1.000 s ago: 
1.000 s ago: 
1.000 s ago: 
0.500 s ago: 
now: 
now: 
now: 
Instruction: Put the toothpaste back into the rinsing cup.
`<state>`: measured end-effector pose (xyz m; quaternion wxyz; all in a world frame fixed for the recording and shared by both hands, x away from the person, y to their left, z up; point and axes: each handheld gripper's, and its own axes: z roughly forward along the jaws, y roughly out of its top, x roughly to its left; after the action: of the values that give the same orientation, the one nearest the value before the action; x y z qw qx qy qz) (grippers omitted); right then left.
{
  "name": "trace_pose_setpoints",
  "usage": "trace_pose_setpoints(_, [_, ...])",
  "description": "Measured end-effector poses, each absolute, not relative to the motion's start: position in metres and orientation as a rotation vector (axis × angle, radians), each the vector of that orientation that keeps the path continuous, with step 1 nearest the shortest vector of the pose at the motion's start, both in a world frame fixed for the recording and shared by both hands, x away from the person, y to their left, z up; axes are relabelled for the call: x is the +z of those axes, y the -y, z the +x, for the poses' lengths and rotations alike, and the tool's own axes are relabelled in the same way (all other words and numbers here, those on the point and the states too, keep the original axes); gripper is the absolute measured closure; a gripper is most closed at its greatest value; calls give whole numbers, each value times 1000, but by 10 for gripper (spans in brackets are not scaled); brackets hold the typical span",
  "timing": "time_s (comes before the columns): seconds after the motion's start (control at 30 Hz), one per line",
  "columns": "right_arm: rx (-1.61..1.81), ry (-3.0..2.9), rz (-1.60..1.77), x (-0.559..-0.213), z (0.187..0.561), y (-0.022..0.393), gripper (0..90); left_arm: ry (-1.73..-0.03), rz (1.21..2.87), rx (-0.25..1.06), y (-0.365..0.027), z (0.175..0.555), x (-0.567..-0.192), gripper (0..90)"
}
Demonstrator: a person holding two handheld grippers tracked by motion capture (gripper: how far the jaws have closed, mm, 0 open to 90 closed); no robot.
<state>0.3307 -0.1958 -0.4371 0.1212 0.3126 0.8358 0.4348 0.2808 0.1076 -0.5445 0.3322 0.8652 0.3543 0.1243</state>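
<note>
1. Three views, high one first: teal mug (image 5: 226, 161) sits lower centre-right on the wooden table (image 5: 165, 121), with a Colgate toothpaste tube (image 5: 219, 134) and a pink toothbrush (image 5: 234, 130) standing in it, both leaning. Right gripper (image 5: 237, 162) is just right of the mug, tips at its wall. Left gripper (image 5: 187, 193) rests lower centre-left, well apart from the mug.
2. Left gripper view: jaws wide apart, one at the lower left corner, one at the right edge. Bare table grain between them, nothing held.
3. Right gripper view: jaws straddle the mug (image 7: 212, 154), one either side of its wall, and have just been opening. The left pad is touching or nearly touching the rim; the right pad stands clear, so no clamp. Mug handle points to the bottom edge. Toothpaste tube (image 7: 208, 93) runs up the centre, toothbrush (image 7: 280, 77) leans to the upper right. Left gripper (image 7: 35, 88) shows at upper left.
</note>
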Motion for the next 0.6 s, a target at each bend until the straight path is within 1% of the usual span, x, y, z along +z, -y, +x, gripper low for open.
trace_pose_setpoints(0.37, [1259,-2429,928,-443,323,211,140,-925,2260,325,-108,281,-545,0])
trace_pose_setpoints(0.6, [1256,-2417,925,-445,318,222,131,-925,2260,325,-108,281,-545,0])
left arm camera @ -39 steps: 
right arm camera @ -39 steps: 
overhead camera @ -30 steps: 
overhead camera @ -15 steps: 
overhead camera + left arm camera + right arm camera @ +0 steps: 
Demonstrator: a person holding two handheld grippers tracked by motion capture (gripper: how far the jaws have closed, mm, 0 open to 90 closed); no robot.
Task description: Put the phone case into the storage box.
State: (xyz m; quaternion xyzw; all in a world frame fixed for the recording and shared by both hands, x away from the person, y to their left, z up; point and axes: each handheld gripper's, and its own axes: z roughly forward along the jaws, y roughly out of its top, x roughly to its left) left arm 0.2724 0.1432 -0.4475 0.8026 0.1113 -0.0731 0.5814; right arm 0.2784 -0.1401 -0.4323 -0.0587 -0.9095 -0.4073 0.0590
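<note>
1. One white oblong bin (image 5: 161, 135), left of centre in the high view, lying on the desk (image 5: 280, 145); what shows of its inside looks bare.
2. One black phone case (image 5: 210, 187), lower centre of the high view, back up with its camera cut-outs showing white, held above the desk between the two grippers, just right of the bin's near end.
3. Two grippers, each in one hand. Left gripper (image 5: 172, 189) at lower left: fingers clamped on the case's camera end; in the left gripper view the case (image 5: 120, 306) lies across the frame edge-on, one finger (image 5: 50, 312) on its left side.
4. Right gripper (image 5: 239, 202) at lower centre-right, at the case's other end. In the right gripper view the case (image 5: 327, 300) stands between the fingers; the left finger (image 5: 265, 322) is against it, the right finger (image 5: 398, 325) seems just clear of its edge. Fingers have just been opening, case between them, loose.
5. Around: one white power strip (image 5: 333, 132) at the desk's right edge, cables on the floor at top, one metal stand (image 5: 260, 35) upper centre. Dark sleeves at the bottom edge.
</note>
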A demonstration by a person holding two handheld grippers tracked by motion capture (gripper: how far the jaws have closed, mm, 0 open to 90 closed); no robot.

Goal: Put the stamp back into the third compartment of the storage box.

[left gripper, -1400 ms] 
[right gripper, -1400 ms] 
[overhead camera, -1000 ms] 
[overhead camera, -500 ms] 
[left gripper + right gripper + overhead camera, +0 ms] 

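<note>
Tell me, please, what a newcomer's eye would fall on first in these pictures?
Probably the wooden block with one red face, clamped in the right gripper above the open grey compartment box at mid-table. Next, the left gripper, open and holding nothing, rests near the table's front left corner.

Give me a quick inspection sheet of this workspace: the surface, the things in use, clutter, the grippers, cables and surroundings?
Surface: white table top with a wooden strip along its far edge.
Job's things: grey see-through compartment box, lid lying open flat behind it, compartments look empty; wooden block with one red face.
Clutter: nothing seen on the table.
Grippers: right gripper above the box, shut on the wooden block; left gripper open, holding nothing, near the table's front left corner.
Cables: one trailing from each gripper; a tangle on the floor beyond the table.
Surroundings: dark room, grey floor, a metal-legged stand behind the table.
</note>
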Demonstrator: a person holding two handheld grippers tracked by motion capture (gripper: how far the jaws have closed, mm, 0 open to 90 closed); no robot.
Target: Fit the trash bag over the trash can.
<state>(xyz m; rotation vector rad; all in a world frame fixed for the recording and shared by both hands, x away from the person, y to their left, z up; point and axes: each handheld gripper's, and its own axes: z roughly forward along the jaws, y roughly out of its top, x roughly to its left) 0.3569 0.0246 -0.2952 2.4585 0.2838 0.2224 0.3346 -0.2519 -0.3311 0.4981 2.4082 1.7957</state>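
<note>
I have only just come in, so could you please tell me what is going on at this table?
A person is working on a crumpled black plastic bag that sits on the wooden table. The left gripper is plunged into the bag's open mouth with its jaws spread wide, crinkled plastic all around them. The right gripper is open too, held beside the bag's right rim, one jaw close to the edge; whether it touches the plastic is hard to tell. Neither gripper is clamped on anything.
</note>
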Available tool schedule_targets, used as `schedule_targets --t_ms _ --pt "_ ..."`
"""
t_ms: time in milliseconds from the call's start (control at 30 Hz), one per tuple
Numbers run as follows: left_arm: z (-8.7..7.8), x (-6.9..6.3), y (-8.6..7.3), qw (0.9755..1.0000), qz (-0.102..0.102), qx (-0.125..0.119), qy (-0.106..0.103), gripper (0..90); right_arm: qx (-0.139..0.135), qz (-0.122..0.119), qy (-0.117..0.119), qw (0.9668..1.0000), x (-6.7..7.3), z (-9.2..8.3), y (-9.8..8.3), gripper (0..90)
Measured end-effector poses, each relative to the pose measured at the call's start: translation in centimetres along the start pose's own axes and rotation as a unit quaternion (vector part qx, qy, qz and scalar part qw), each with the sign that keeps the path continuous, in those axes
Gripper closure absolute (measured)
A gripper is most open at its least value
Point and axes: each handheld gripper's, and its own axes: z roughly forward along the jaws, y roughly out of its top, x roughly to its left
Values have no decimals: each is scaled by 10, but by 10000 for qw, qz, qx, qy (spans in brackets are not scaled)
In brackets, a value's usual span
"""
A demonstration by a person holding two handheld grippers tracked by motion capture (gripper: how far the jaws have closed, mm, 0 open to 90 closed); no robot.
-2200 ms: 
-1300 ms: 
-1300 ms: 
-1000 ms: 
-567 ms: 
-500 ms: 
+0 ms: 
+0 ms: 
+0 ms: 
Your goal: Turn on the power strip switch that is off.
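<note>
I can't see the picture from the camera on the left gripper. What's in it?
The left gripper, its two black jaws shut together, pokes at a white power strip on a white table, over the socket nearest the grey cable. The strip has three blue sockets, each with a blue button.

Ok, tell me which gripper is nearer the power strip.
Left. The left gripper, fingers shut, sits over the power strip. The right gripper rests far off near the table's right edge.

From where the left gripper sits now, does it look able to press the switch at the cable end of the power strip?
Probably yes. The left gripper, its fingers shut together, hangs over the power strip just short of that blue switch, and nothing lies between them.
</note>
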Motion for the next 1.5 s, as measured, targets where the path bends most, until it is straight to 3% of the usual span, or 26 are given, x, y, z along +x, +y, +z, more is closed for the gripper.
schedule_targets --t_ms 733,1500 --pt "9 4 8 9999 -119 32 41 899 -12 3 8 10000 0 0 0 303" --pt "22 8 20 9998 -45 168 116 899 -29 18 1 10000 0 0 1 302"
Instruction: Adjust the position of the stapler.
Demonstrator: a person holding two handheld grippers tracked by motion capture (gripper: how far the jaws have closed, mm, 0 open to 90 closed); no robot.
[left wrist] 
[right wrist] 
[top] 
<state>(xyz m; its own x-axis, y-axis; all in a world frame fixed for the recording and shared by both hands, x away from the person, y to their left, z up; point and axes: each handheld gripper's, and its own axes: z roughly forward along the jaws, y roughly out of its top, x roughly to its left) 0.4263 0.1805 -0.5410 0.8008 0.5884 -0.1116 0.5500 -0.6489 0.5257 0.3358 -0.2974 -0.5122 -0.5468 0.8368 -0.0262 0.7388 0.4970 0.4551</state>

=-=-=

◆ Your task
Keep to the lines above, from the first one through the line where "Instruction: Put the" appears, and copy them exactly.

◆ Finished task
1.000 s ago: 
1.000 s ago: 
1.000 s ago: 
0.500 s ago: 
now: 
now: 
now: 
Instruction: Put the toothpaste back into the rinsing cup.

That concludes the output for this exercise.